P.S. AdrianTM, you're obviously free to start another article over Romanian and Moldovan political identity, especially as most of the wailing and gnashing of teeth over that issue has been in chauvinistic side squabbles like this rather than dealing with it as a topic worthy of its own discussion. But that is not this article. —PētersV (talk) 17:18, 25 January 2008 (UTC)

My comment was partially a joke. But the point is that there are two criteria (ok maybe three) to be able to call somebody Romanian:
  1. is a Romanian citizen (most Moldovans are not)
  2. call themselves Romanians (most Moldovans are not and we have no way to measure if they consider "Moldovan" a subgroup of "Romanian" or just a competing one.)
  3. speak Romanian as first language (a bit contrived criterion) -- we can probably use this criterion too. What Moldovans speak is Romanian as all able minded linguist would agree, but since the official language is called Moldovan it show at least a desire of not being confused with Romanians. So what remains to be seen is what they declare to be, if they declare to be "Romanians" than that's what they are, if they declare "Moldovans" when they have the choice to choose "Romanians" then they are not Romanians.
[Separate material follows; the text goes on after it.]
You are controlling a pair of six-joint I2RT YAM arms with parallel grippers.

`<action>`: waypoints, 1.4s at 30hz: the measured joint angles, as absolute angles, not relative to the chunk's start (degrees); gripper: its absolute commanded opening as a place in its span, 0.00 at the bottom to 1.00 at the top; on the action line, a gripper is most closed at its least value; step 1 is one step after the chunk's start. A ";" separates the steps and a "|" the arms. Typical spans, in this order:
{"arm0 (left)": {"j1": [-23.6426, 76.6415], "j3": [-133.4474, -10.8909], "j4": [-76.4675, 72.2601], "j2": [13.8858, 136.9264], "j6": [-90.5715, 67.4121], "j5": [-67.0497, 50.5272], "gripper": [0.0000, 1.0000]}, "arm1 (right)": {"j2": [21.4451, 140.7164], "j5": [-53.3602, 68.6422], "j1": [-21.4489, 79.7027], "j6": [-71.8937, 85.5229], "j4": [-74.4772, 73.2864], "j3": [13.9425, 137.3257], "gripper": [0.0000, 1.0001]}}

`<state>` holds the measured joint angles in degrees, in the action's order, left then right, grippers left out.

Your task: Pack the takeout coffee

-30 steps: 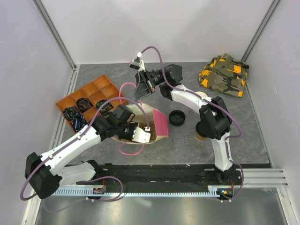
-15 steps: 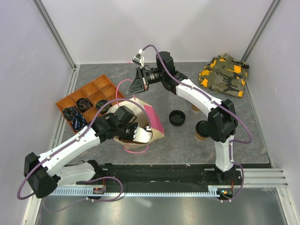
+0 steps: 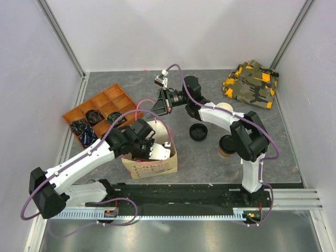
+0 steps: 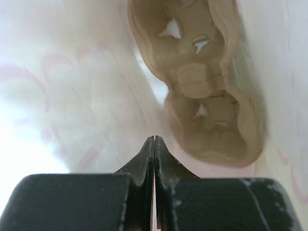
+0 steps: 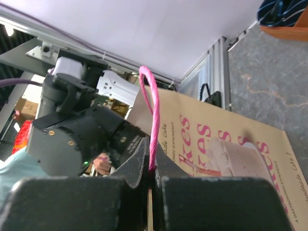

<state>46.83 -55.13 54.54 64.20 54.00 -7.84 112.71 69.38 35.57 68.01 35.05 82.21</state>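
Observation:
The takeout coffee (image 3: 224, 152), a tan cup under a black lid, stands right of centre, half hidden by my right arm. A tan paper bag (image 3: 149, 167) with pink print stands upright near the front. My left gripper (image 3: 159, 153) reaches inside it, shut (image 4: 154, 140) with nothing between the fingers. A brown pulp cup carrier (image 4: 207, 86) lies in the bag ahead of those fingers. My right gripper (image 3: 156, 105) is above the bag's far side, shut (image 5: 150, 166) on the bag's pink cord handle (image 5: 153, 110).
A loose black lid (image 3: 198, 132) lies right of the bag. A lidless tan cup (image 3: 225, 107) stands behind my right forearm. An orange compartment tray (image 3: 107, 98) sits at the left, a camouflage cloth (image 3: 252, 84) at the back right.
The bag has gone from lying tilted on its side to standing upright. My right gripper swung forward and right with the handle. My left gripper stayed inside the bag.

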 measured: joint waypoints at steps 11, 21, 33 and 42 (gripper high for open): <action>49.39 -53.87 53.15 68.75 48.69 -7.64 0.02 | 105.06 70.43 35.40 60.34 34.04 78.56 0.00; 49.39 -45.74 50.17 69.54 48.69 -5.02 0.02 | 102.91 70.06 35.38 45.58 17.30 79.13 0.00; 49.43 -42.74 41.50 77.97 48.86 0.45 0.02 | 102.91 69.14 35.11 41.25 11.99 79.77 0.00; 49.65 -41.56 38.79 79.07 49.45 3.92 0.02 | 102.91 69.14 35.11 39.66 10.15 80.84 0.00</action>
Period (the part about deserving to be called Romanians was mostly a jab at Tom Cruise video... just a joke... ) -- AdrianTM (talk) 17:21, 25 January 2008 (UTC)
Being that Romanian is not the lingua franca of the 21st century, I would venture there's a high correlation between ethnicity and language in the case of Romanian. Your argument is a bit specious.
No Adrian, it's also about the common history and ancestors, they are ethnicaly romanians and this article is about romanians as an ethnic group Adrianzax (talk) 17:25, 25 January 2008 (UTC)
Common history? How do you judge that? Ancestors, how do you judge that too, DNA? Have you tested Moldovans? AdrianTM (talk) 17:30, 25 January 2008 (UTC)
You're getting a bit silly here. Not to mention your implication (which perhaps you didn't realize) that Romanians are somehow pure-bloods and Moldovans are some sort of mongrel. —PētersV (talk) 17:42, 25 January 2008 (UTC)
No I never implied that, what I implied that's not a way to determine that, exactly because everybody is a "mongrel" there are no "pure blood" people and there's no way to define an ethnicity based on DNA as far as I know. -- AdrianTM (talk) —Preceding comment was added at 18:17, 25 January 2008 (UTC)
(more edit conflict...) AdrianTM, if you are discussing ethnicity, which this article is, then
  1. Romanian citizen = immaterial
  2. calling themselves "Romanian"
  • if they call themselves "Ukrainian" that's one thing
  • if they are insulting* the Romanian ethnicity by invoking the "Moldovan" identity = immaterial, they are still Romanian
  1. speaking Romanian as a first language
  • if Ukrainian or Russian or Urdu is their identified first language, that's one thing
  • if they are insulting* the Romanian language by referring to it as "Moldovan" = immaterial, it's still Romanian
* from a Romanian chauvinist's viewpoint
It's really quite simple. Your primary premise, that is, that you can "choose" the blood in your veins, is untenable. I would suggest in all sincerity that there are bigger and more urgent fish to fry. —PētersV (talk) 17:38, 25 January 2008 (UTC)
are you kidding me? The language is definetly a criteria, in the case of english and other popular languages is not a criteria because they spread their language with the help of their COLONIES.. why do you think in South and North America it's spoken mainly spanish and portuguese, because there were Spanish and Portuguese colonies !!! but for Romania it's not the case, Romania didn't had colonies and neither Romanian is a popular language . Moldovans are also in Romania, actually there is a bigger part of Moldova and Moldovans in Romania then outside Romania, if Moldovans from romania are geneticaly, cultural and lingvistic Romananians why the Moldovans outside Romania would't be???? Wikipedia it's not a propaganda tool for one communist and Russian sympatizant leader like Voronin, do you want to post here Moldovan forums to see they are considering themselves romanians ? Adrianzax (talk) 17:44, 25 January 2008 (UTC)
Hey, if they consider themselves Romanians why haven't they declared themselves Romanians in the census not on forums (BTW, forums makes such good references...) and why Voronin who is a politician would push an unpopular crazy idea wouldn't that discredit him in the eyes of the Moldovans? Apparently they either agree with him or they don't care. -- AdrianTM (talk) 18:28, 25 January 2008 (UTC)

@AdrianTM:

  1. In this case, the Hungarians from Romania and the Roma people from Romania should be regarded as Romanians too. But for this meaning we have already the article Demographics of Romania.
  2. Yes, Adrian, we (the users from Wikipedia) are have no way to measure if they consider "Moldovan" a subgroup of "Romanian" or just a competing one. That's why I quoted an official source. Without an official source, I would never dare to add this country Moldova in the paragraph.
  3. Well, for this we already have the article Romanian language. Additional informations should be added there.--Olahus (talk) 17:50, 25 January 2008 (UTC)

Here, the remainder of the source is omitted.